### EXERCISE REQUIREMENTS
Restate word for word the entries below, starting with the line with "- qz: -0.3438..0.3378" and continuing through the line with "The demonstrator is". Include both of those lines and no others.
━━ GIVEN RECORDS ━━
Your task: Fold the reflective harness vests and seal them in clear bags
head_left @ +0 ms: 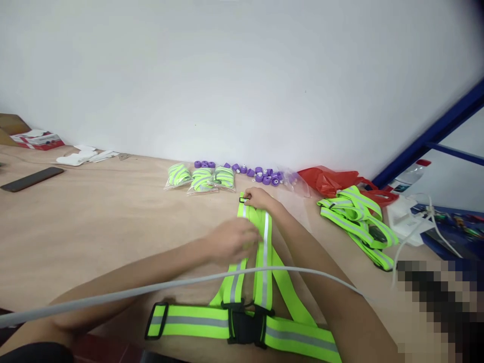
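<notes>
A neon-green reflective harness vest (265, 262) with silver stripes lies spread before me. Its waist belt runs across the near side, joined by a black side-release buckle (247, 326), and a black slider loop (156, 321) sits at the belt's left end. At the far end of the shoulder straps, my right hand (259, 197) pinches the strap beside a small black slider (243, 200). My left hand (236, 239) hovers over or touches the middle of the straps; motion smears its fingers, so their grip is unclear.
Bagged green straps (202, 179) and several purple rollers (260, 174) line the wall. To the right lie a red plastic bag (328, 180), another green reflective vest (357, 219) and a white power strip (404, 222). A white cable (181, 286) crosses the foreground. A dark phone-like slab (32, 179) lies left.
</notes>
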`<control>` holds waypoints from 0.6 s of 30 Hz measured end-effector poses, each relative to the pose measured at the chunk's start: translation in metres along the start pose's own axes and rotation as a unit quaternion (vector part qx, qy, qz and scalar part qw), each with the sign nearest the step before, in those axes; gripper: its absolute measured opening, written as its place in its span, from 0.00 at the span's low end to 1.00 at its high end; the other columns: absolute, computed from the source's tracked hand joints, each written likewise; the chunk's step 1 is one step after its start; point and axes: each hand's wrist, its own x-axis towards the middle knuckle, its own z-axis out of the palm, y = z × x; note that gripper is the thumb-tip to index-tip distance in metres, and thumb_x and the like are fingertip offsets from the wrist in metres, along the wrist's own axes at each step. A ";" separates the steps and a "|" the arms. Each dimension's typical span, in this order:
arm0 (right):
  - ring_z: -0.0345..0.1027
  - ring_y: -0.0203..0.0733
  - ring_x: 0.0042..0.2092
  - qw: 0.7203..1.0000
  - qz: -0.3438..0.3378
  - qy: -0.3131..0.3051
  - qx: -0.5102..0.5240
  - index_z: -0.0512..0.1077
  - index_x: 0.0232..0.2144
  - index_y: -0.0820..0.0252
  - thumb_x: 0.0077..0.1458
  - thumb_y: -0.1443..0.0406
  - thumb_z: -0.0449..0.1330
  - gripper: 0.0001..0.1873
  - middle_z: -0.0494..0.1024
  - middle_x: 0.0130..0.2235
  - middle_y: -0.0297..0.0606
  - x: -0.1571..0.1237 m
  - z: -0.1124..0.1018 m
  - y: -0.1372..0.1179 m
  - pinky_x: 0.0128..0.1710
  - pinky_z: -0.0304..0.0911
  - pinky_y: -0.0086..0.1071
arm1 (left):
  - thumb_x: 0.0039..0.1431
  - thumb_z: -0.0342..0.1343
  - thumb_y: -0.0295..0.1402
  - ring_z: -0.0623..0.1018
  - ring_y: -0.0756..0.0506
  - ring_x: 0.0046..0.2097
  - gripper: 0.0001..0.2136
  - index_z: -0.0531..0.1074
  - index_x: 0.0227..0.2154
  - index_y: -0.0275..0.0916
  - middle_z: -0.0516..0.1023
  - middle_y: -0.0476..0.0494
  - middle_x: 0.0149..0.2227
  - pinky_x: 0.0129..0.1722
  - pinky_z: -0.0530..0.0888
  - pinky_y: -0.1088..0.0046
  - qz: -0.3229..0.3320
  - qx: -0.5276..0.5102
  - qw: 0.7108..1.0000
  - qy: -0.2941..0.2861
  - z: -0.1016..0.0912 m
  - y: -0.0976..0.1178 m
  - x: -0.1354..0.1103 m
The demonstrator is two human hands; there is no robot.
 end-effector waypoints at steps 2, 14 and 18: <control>0.73 0.45 0.50 1.000 0.006 -0.001 -0.004 0.72 0.54 0.59 0.66 0.58 0.61 0.17 0.75 0.54 0.43 0.002 -0.001 -0.002 0.49 0.73 0.45 | 0.71 0.50 0.38 0.73 0.41 0.61 0.16 0.72 0.56 0.39 0.77 0.39 0.58 0.70 0.57 0.59 0.107 -0.051 0.993 0.007 0.007 0.035 -0.028; 0.73 0.47 0.52 0.997 0.042 0.036 -0.056 0.71 0.55 0.59 0.66 0.58 0.61 0.18 0.74 0.56 0.43 -0.001 -0.005 -0.016 0.50 0.72 0.47 | 0.72 0.46 0.43 0.56 0.40 0.72 0.26 0.62 0.67 0.35 0.57 0.35 0.72 0.73 0.50 0.59 0.206 -0.050 0.976 -0.044 0.041 0.079 -0.066; 0.73 0.47 0.51 0.996 0.051 0.037 -0.065 0.71 0.55 0.59 0.66 0.58 0.61 0.18 0.74 0.56 0.44 -0.004 -0.008 -0.021 0.50 0.72 0.47 | 0.69 0.49 0.34 0.63 0.38 0.70 0.25 0.63 0.67 0.42 0.66 0.40 0.68 0.69 0.59 0.60 0.212 -0.097 0.970 -0.064 0.045 0.079 -0.066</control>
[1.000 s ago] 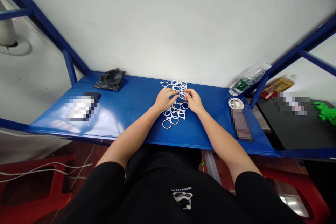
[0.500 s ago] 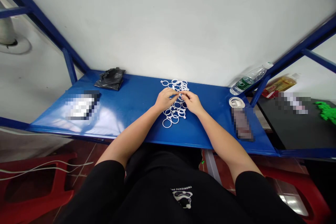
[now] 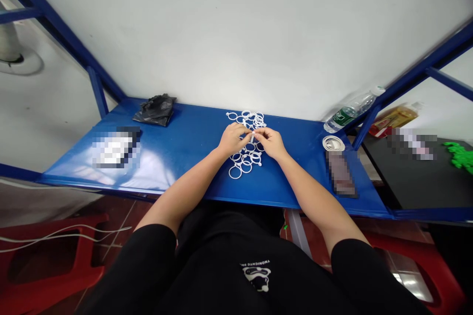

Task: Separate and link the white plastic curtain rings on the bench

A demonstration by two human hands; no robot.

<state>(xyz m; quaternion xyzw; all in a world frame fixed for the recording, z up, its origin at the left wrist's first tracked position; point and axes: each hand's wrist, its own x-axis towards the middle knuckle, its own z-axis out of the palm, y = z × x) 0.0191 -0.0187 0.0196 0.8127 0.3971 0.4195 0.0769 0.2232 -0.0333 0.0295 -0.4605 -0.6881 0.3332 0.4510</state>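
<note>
Many white rings (image 3: pixel 235 172), each with a small knob or eyelet, lie loosely spread on the blue tabletop (image 3: pixel 199 130). Over the middle of this spread, my left hand (image 3: pixel 233 139) and my right hand (image 3: pixel 271 142) meet at the fingertips. Between them they pinch one white ring (image 3: pixel 253 137), which is turned nearly edge-on. Both hands are closed, thumb against forefinger. My fingers cover part of the held ring and some of the rings beneath.
A crumpled black plastic bag (image 3: pixel 156 110) lies at the back left, near a blurred-out item (image 3: pixel 116 147). To the right are a water bottle (image 3: pixel 351 110), a coiled white strap (image 3: pixel 333 143) and a blurred dark item (image 3: pixel 340 173). Blue posts (image 3: pixel 98 91) frame the table.
The white ring between my fingertips has turned and now shows as a narrow upright strip. Both hands stay in almost the same place.
</note>
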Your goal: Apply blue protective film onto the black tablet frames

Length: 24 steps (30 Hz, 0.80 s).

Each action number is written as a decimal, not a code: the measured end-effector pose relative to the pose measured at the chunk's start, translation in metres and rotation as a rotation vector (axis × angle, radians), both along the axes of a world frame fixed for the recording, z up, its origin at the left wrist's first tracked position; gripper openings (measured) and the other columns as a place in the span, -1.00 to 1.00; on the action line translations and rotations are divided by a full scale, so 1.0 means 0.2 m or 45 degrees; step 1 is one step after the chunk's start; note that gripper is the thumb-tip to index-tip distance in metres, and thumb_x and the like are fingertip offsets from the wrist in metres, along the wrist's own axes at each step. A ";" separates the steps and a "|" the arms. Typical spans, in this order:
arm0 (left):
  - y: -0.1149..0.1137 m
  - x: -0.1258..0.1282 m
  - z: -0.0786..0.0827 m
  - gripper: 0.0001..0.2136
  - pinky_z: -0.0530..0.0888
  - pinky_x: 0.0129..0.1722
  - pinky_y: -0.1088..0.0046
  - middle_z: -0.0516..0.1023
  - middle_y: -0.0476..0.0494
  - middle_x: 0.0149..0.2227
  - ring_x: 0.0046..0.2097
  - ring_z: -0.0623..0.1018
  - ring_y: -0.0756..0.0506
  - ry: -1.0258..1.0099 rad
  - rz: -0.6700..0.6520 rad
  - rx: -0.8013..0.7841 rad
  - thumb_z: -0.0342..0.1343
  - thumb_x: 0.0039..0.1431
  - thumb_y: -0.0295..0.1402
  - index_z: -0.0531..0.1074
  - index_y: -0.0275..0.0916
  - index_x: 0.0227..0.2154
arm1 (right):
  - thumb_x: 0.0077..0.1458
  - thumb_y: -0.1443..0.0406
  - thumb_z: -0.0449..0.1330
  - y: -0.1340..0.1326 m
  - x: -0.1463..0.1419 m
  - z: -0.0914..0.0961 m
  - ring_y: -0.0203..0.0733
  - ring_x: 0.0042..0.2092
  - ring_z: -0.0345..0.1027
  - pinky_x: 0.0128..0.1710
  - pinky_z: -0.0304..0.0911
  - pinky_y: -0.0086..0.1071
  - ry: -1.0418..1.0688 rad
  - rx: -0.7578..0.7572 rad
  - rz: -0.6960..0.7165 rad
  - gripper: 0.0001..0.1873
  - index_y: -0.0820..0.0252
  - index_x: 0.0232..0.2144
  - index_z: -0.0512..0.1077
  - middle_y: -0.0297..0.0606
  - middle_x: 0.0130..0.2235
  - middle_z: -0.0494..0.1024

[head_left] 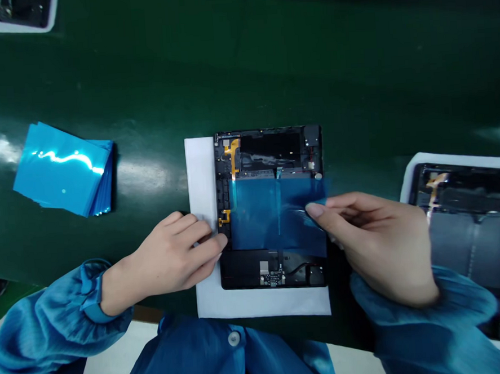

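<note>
An opened tablet (255,267), its inner parts showing, lies on a white sheet (202,195) in the middle of the green table. Over its battery area spreads a see-through blue film (255,215). My right hand (375,236) pinches this film at its right edge between thumb and fingers. On the other side, my left hand (173,254) is closed, its curled fingers holding the tablet's left edge. Whether the film lies flat on the battery everywhere I cannot tell.
To the left sits a fanned stack of shiny blue films (62,170). Another opened tablet (485,234) rests at the right, close to my right forearm. Part of a further device (14,12) shows in the top left corner. The green table (243,69) stretches away behind.
</note>
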<state>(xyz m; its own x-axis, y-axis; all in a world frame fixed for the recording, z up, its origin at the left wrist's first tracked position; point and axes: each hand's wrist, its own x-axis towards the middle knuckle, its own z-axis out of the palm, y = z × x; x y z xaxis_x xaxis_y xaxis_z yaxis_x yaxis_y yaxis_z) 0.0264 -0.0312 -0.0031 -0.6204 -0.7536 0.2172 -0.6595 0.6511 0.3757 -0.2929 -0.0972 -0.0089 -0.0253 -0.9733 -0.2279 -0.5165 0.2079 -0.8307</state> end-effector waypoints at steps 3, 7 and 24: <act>0.01 0.00 0.00 -0.85 0.44 -0.34 0.29 0.65 -0.09 -0.24 -0.29 0.55 -0.11 0.001 -0.002 -0.001 0.07 0.59 -0.40 0.55 -0.26 -0.03 | 0.03 0.02 0.59 0.00 0.00 -0.01 -0.24 -0.49 0.45 -0.47 0.41 -0.36 -0.041 -0.001 0.007 -0.70 0.07 -0.38 0.75 -0.29 -0.48 0.66; 0.01 0.01 0.03 -0.82 0.49 -0.29 0.32 0.68 -0.13 -0.20 -0.26 0.60 -0.10 0.015 0.008 0.043 0.05 0.63 -0.37 0.55 -0.29 0.01 | 0.05 0.06 0.59 0.01 0.00 -0.02 -0.32 -0.53 0.33 -0.45 0.43 -0.35 -0.079 0.004 -0.007 -0.71 0.11 -0.29 0.76 -0.37 -0.49 0.61; -0.29 -0.33 0.08 -0.60 0.52 0.38 -0.01 0.57 -0.26 0.44 0.40 0.57 -0.34 -0.341 -0.312 0.066 0.18 0.49 -0.49 0.60 -0.14 0.30 | 0.35 0.13 0.43 0.04 -0.06 0.06 -0.23 -0.42 0.58 -0.35 0.56 -0.32 0.149 -0.256 0.057 -0.78 0.09 -0.09 0.78 -0.27 -0.31 0.77</act>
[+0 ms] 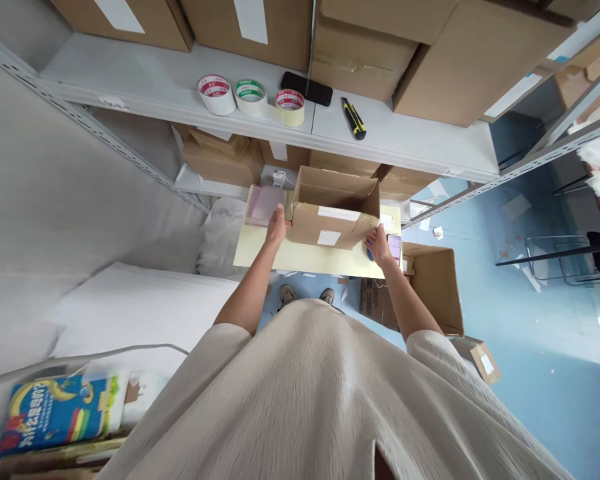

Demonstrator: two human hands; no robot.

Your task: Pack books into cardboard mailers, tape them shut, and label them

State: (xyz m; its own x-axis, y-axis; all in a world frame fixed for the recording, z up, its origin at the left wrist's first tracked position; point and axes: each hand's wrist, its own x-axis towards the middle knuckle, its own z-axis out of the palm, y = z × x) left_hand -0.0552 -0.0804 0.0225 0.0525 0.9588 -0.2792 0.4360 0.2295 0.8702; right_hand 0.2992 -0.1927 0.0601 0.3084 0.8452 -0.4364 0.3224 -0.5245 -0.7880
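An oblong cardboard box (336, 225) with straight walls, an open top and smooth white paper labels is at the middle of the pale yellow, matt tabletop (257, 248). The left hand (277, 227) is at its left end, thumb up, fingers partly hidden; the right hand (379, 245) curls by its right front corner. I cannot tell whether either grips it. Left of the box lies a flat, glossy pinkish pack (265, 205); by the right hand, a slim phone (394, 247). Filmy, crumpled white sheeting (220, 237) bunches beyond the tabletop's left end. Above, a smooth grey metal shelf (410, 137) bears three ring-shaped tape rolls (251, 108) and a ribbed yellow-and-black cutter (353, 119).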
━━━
### RESPONSE TO THIS TASK
  - qz: -0.3438..0.3378
  - qy: -0.3131..0.3051
  - qx: -0.5102..0.5240
  - index_z: -0.0512..0.1077
  - index_x: 0.0232..0.2144
  - index_y: -0.0820..0.0252
  - thumb_x: 0.0077..0.1458
  - thumb_y: -0.1443..0.0406
  - thumb_z: -0.0449..0.1330
  - gripper: 0.0001..0.1873
  - middle_z: -0.0494..0.1024
  - middle_x: 0.0130..0.2235
  - middle_y: -0.0297..0.0606
  - x: -0.1571..0.1237 m
  - z: -0.1124..0.1018 m
  - y: -0.1372..0.1179 m
  - pinky_x: 0.0128..0.1710
  - pinky_z: -0.0304..0.0911
  - pinky_y: -0.0086..0.1071
arm1 (left):
  - thumb_x: 0.0039..0.1431
  - thumb_z: -0.0342..0.1343
  - thumb_y: -0.0295..0.1402
  - ring_z: -0.0623..0.1018
  - ring_y: -0.0756..0.0506
  - ring_x: 0.0046..0.2097
  - gripper: 0.0001..0.2136
  - index_z: -0.0531..0.1074
  - index_x: 0.0227..0.2154
  - index_y: -0.0275..0.0916
  - middle_z: -0.0516..0.1023
  - middle_y: -0.0476..0.0494
  - middle_x: 0.0149..0.2227
  - pinky_x: 0.0129..0.1722
  - pinky_z: -0.0530..0.0888
  - pinky_y: -0.1088..0.0046
  - qz: -0.3229..0.3320
  - qx: -0.5276..0.5102
  - qw: 0.7108..1.0000
  - qy: -0.2941..0.2861
  - z: -0.1016..0.0912 m
  - y: -0.0976..0.1178 m
  - x: -0.1354..0.1103 m
The demonstrator is two human hands; there is no robot.

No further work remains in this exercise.